Теперь-то я понял то, чего никак не мог понять прежде: потребность истязать свою плоть ради укрепления духа. Мои горящие уста целовали мраморные ноги Мадонны, и мир на мгновение осенял мою душу. Я вспоминал свое детство, дорогую матушку, свою счастливую жизнь с нею и радости, какие приносил мне с собою даже этот тихий пост. А между тем все вокруг было ведь по-старому: на углах улиц и теперь красовались такие же маленькие зеленые беседки, украшенные золотыми и серебряными звездами, пестрели такие же вывески, на которых в стихах восхвалялись прекрасные постные кушанья, а по вечерам, среди зелени, горели такие же пестрые бумажные фонарики. Как любовался я ими в детстве, как восхищался, заглядывая в роскошную бакалейную лавку, представлявшую для меня постом какой-то волшебный мир! Какие там были прелестные ангелочки из масла, плясавшие в храме с колоннами из обвитых серебряной бумагой колбас и куполом из золотистого пармезана! Эта лавка ведь вдохновила меня когда-то! Я воспел ее в первом моем поэтическом произведении, которое синьора лавочница назвала второй «Божественной комедией!» Тогда еще я не знал ее дивного певца, но не знал и никакой певицы! Ах, если б я мог забыть Аннунциату!





Я посетил с процессией семь святых церквей римских, пел вместе с пилигримами и был проникнут искренним глубоким чувством, но вот подошел Бернардо и с демонской насмешкой во взоре шепнул мне:

— Ты ли это, веселый адвокат и смелый импровизатор? С раскаянием во взоре, с главой, посыпанной пеплом?! Какой же ты мастер играть разные роли, Антонио! Мне за тобой не угнаться!

Колкая насмешка огорчила меня тем сильнее, что в ней скрывалась истина!

Настала последняя неделя поста; иностранцы начали мало-помалу возвращаться в Рим. Карета за каретою въезжала в ворота дель Пополо и в ворота дель Джиовани. В среду после полудня началась обедня в Сикстинской капелле. Моя душа жаждала музыки; в мире звуков я надеялся найти облегчение и утешение. Давка была ужасная даже в самой капелле; переднее отделение ее все было занято женщинами. Для приезжих особ царской крови были устроены великолепные, задрапированные бархатом с золотой бахромой ложи на такой высоте, что из них видно было даже отделение, переполненное женщинами и отгороженное от внутренней части капеллы искусной резьбы решеткой. Папская швейцарская гвардия щеголяла своими праздничными пестрыми мундирами; офицеры были в легких кирасах и касках, украшенных развевающимися султанами. Как шел этот наряд к Бернардо, то и дело раскланивавшемуся со знакомыми ему красивыми молодыми дамами.

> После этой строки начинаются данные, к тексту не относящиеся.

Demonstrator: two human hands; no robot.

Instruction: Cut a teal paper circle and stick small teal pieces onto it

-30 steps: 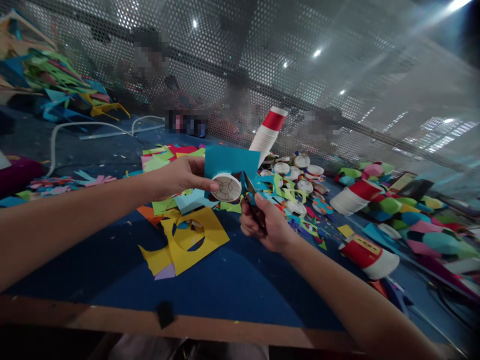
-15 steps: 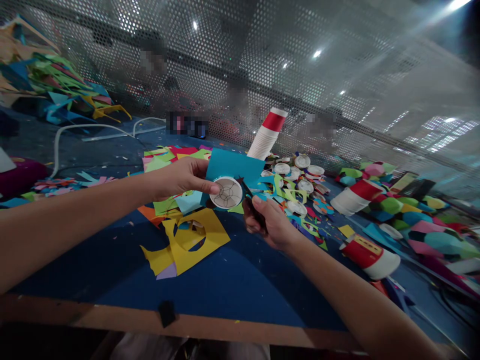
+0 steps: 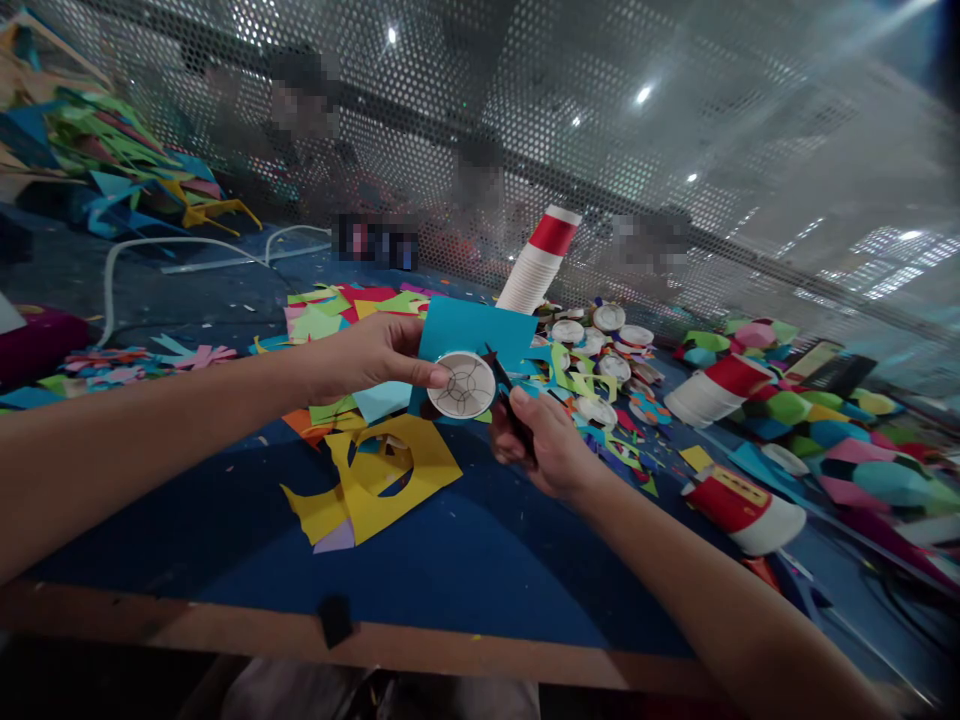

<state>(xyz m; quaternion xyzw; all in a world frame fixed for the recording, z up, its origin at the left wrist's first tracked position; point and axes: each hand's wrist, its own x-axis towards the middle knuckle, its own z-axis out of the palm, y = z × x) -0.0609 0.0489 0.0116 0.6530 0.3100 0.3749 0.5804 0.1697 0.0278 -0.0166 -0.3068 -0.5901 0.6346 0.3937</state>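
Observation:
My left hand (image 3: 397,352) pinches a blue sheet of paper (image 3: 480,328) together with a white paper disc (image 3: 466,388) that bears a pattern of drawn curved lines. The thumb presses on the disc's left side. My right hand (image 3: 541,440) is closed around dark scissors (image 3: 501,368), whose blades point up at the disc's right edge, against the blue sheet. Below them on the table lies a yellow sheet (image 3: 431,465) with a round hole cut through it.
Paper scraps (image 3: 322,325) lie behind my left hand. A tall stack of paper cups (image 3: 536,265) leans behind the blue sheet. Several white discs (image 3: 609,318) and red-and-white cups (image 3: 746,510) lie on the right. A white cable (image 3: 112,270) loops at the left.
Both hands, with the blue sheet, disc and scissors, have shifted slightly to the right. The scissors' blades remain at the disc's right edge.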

Я достал себе место возле самых перил, недалеко от хор, где помещались папские певчие. Позади меня сидела группа англичан; я видел их во время карнавала в неимоверно пестрых маскарадных костюмах, но и теперь они были одеты чуть ли не по-маскарадному. По-видимому, им всем, даже десятилетним мальчикам, хотелось изображать из себя офицеров! На всех были дорогие мундиры из самых ярких, бьющих в глаза материй, с такими же украшениями. Один, например, был одет в светло-голубой сюртук, расшитый серебром; сапоги его были изукрашены золотом, а на голове красовалось что-то вроде тюрбана с перьями и жемчугом. В Риме, где мундир помогает всюду занимать лучшие места, такие костюмы, впрочем, не в диковинку; окружающие смеялись над ними, меня же они недолго занимали.